I sat with my phone in hand, staring at the text message app with tears streaming down my face. My son was due in a couple of weeks, and all I needed to do was ask a friend to accompany me to a doctor’s appointment. I was scared to go alone, and I couldn’t type the words without bawling my eyes out.
Why on earth was it so hard to ask for help?
At the end of my pregnancy, things started getting complicated as he was still breech and the due date was creeping closer. My midwife was sending me to see an OB. My husband was out of town for work, and all my family members had work schedules they couldn’t adjust. I had to weigh out which fear was harder to swallow, going to this doctor’s appointment alone or asking for help.
In the end, I had three appointments where I had to ask for different friends to join me. Each time I cried through sending the request.
Since then, I’ve become acutely aware of how hard it is for me to ask for help.
It manifests in many ways. Piling all the tasks for work projects onto my list and having the hardest time asking other people to manage some of the weight.
Hearing the request of “let me know if you need anything,” and never letting anyone know when I need something.
Taking on more than I can handle, and then letting things slip through the cracks.
And so much more.
Two years ago, sitting with my phone in my hand while the tears fell, was a cross point of three fears. The fear of lack of control, the fear of rejection, and the fear of vulnerability.
I remember being most scared that they may say no. It’s as if I was attaching my self-worth to whether they saw my request as a priority in their lives. All three times I had to ask for a companion I started it with “do you have plans on ____.” That way if they were busy I could move on to the next option without having to hear no.
It became obvious to me that I like to be seen as strong and independent. I desperately wanted everything to be okay and for me to be able to rock these appointments solo like it was all no big deal. In asking, I had to admit to them that I was very scared. I had to admit I wasn’t okay. I had to admit I needed a support system to get through this experience.
The other fear was rooted in a lack of control. I had researched all the birth plan options. All the best providers and locations. All the Plan B’s. All of the “if this, then this” scenarios. But I didn’t map this one out. Having a breech baby and changing literally every detail of the birth plan the last couple weeks of the pregnancy wasn’t in the playbook. I felt vulnerable. I felt unprepared. I felt highly uncomfortable. Needing help just added to the vulnerable state I was in.

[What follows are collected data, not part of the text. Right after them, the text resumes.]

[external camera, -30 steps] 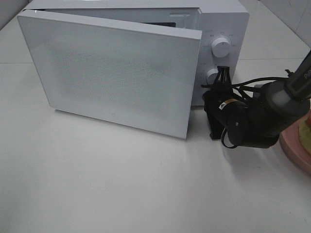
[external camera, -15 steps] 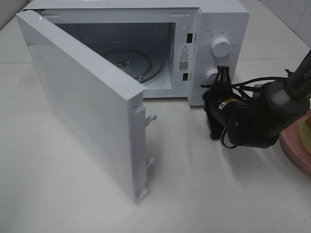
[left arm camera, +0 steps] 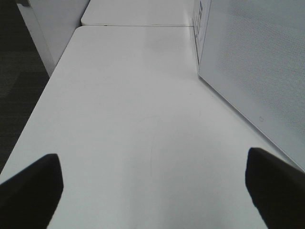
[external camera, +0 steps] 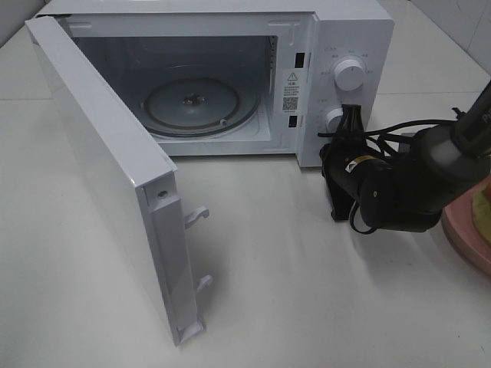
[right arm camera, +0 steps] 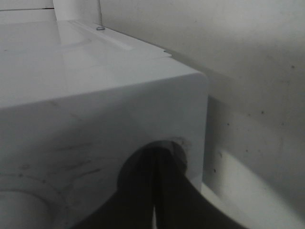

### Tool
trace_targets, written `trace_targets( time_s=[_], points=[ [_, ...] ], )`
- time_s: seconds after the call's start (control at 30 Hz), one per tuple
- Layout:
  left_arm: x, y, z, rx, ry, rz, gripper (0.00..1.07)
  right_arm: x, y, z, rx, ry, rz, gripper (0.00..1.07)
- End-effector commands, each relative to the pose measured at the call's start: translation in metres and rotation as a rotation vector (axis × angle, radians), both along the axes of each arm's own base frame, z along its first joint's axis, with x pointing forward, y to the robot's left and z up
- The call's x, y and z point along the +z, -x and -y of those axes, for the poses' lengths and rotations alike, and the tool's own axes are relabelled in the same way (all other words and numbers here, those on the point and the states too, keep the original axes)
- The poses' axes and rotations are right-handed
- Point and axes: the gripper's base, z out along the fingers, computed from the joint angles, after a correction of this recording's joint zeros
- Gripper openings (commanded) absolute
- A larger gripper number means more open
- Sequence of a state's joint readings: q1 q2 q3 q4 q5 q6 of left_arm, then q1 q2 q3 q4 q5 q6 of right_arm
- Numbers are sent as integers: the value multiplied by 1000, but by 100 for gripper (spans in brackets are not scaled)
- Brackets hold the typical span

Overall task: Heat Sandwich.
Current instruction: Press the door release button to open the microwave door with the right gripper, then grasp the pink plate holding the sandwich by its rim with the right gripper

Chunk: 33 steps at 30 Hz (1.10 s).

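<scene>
Right fingers (external camera: 352, 116), pinched together, touch the microwave's (external camera: 354, 31) lower knob (external camera: 334, 119), at three o'clock from its turntable (external camera: 201, 106). Left fingers (left arm camera: 28, 188) gape wide, empty, above the tabletop (left arm camera: 133, 119).

This looks like a robotics lab or test room with a kitchen task staged in it, not a home kitchen. A white microwave (external camera: 337, 46) stands with its door (external camera: 100, 176) open on a plain white desk (external camera: 307, 291). Right of the microwave, a black robot arm (external camera: 414, 184) trails loose cables. Behind the microwave to the right is a pale tiled surface (external camera: 453, 23). Past the desk edge on the microwave's door side, the floor (left arm camera: 19, 71) is dark and carpet-like.
</scene>
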State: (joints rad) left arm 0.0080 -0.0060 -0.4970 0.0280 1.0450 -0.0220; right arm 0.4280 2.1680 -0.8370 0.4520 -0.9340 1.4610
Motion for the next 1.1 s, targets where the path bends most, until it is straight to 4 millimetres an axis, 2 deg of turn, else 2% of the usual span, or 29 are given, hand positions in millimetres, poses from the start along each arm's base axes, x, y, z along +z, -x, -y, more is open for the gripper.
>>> trace_targets(
  time_s=[0.03, 0.67, 1.0, 1.1],
  points=[
    [0, 3, 0, 6, 2, 31, 98, 32, -21, 4, 3, -1, 218, 0],
    [0, 3, 0, 6, 2, 31, 98, 25, 38, 15, 170, 102, -105, 0],
    [0, 3, 0, 6, 2, 31, 98, 51, 68, 21, 309, 232, -235, 2],
    [0, 3, 0, 6, 2, 31, 98, 63, 80, 21, 444, 354, -304, 3]
  ],
)
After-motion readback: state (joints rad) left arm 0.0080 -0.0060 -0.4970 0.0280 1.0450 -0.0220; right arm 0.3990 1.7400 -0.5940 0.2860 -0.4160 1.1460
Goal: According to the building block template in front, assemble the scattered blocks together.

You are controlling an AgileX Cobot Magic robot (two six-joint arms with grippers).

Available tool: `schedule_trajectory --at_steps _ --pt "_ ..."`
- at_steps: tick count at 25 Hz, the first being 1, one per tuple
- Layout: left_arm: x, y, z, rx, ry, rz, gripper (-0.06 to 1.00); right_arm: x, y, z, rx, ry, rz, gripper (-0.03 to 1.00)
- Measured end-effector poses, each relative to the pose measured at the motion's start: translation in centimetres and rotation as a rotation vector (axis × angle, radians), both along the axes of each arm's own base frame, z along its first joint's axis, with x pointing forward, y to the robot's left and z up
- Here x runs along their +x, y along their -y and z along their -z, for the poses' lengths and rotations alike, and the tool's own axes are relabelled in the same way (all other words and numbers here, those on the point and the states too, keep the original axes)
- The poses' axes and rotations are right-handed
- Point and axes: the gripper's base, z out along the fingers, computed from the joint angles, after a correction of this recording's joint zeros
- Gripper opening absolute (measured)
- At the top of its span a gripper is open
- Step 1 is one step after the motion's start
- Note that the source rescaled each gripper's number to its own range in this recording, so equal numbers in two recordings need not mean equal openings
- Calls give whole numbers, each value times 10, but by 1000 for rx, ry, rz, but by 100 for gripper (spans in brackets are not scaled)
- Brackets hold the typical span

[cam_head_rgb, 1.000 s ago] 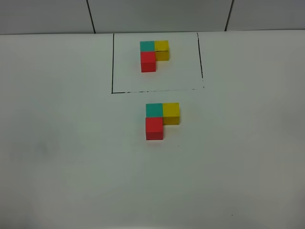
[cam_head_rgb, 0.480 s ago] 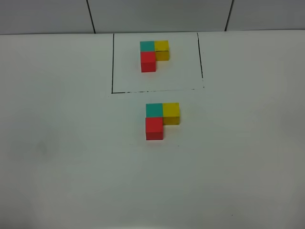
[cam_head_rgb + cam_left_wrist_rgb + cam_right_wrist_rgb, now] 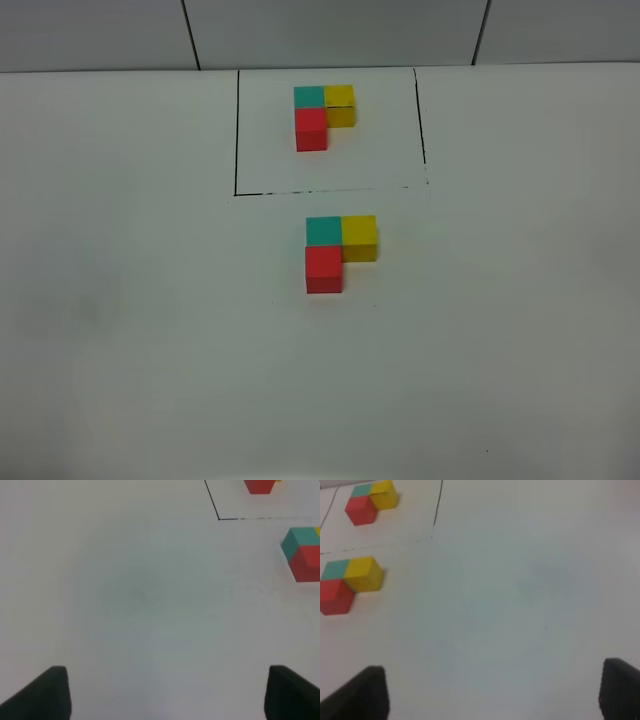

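On a white table, the scattered blocks sit joined in an L just in front of the building block template, matching it, while the left gripper and right gripper hover wide open and empty well away, so any return sweep risks nudging cubes apart.

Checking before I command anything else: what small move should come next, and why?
Probably none beyond keeping both arms back. The scattered blocks already sit joined in an L, teal at the corner, yellow beside it, red in front, matching the building block template. The left gripper and right gripper are open and empty over bare table.
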Motion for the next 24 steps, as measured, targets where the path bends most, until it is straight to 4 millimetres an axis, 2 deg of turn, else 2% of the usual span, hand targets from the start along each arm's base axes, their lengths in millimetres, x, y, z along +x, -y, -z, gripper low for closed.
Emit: schedule_trajectory --at_steps 24 --pt "0 0 0 1 0 1 75 0 0 0 2 0 1 75"
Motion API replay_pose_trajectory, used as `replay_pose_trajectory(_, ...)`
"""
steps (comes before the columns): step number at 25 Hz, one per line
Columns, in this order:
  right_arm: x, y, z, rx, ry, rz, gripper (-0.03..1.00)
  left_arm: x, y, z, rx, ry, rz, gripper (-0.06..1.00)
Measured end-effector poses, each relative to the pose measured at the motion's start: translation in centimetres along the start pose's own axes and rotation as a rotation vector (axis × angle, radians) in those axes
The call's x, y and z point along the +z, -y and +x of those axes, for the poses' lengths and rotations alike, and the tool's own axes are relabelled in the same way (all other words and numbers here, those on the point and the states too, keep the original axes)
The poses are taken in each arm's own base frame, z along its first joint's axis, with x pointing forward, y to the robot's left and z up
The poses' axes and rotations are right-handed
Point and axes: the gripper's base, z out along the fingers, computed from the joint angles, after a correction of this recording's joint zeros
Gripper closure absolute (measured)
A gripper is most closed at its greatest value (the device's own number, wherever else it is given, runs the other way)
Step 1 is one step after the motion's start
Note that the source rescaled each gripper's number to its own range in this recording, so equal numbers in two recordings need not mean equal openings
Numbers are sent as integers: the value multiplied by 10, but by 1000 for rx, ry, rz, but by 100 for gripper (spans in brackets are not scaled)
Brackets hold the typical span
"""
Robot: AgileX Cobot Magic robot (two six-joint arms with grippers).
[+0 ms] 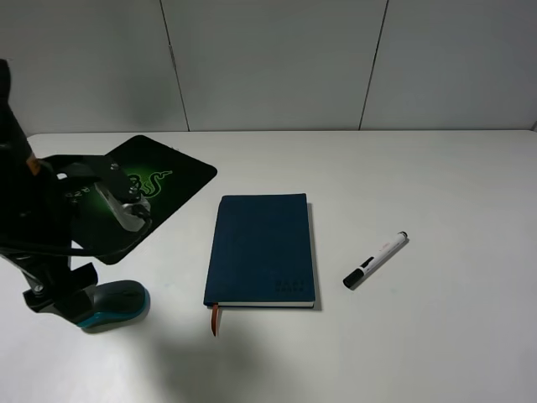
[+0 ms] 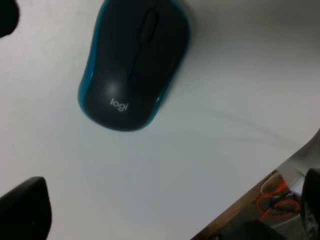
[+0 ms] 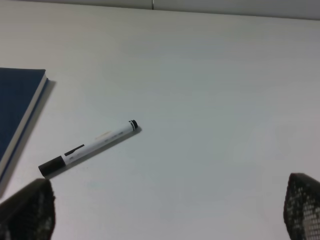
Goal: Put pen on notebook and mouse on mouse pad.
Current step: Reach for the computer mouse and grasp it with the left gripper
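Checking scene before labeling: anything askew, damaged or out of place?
Nothing damaged or spilled. The mouse pad lies skewed relative to the notebook. The mouse sits on bare table off the pad, and the pen lies diagonally on the table, right of the notebook: both not yet placed.

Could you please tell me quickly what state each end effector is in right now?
Left end effector: open, holding nothing; the mouse lies ungripped.
Right end effector: open, holding nothing; the pen lies ungripped.
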Motion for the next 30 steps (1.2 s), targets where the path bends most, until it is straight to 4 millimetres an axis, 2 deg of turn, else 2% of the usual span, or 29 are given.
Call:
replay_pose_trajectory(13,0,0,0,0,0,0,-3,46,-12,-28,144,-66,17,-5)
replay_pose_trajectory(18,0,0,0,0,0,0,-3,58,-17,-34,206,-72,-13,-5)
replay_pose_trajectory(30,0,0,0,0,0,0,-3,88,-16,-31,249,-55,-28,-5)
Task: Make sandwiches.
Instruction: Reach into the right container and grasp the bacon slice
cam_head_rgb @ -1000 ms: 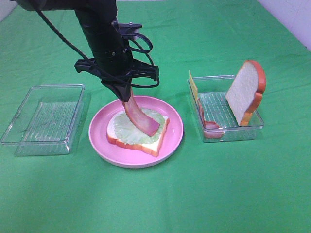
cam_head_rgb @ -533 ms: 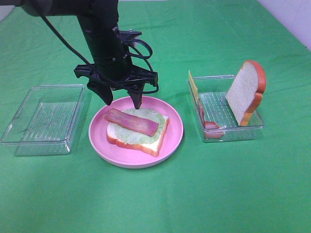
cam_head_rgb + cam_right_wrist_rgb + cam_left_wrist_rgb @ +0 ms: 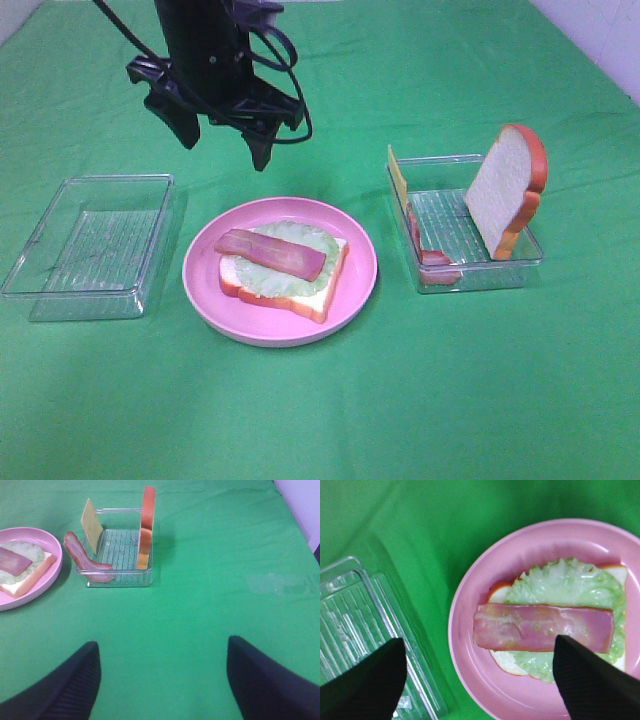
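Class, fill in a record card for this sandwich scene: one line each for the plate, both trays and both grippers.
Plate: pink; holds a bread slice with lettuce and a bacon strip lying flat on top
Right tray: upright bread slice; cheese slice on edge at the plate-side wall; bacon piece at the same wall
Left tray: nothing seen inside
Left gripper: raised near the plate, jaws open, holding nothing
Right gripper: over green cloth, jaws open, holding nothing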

Since this experience, I have tried practicing asking for help more often. It’s still really hard for me, but at least now I don’t cry through the asks. Here are a few of the things I have learned:
- Don’t be the friend that says “If you need anything let me know.” Most people don’t even know what they need and if they do, it’s so far out of their comfort zone to communicate it. It will be so hard for them to ask you to help with something, that they will probably stay silent. Just show up. Just do something.
- The more you practice asking for help, the easier it becomes to recognize the old habits that aren’t serving you. Now when the overwhelm starts to hit, I have a much stronger radar for “I probably need to invite someone into this process to help me carry this load.”
- Asking for help is a sign of strength. I believe one of the reasons it’s so challenging is it makes us feel weak to ask for help. In reality, it takes great courage.
- Most people really like to help, they just don’t know how. Letting them know how you could use some help will empower them to feel wanted and needed. Being direct about our needs can actually be helpful to our friends and family.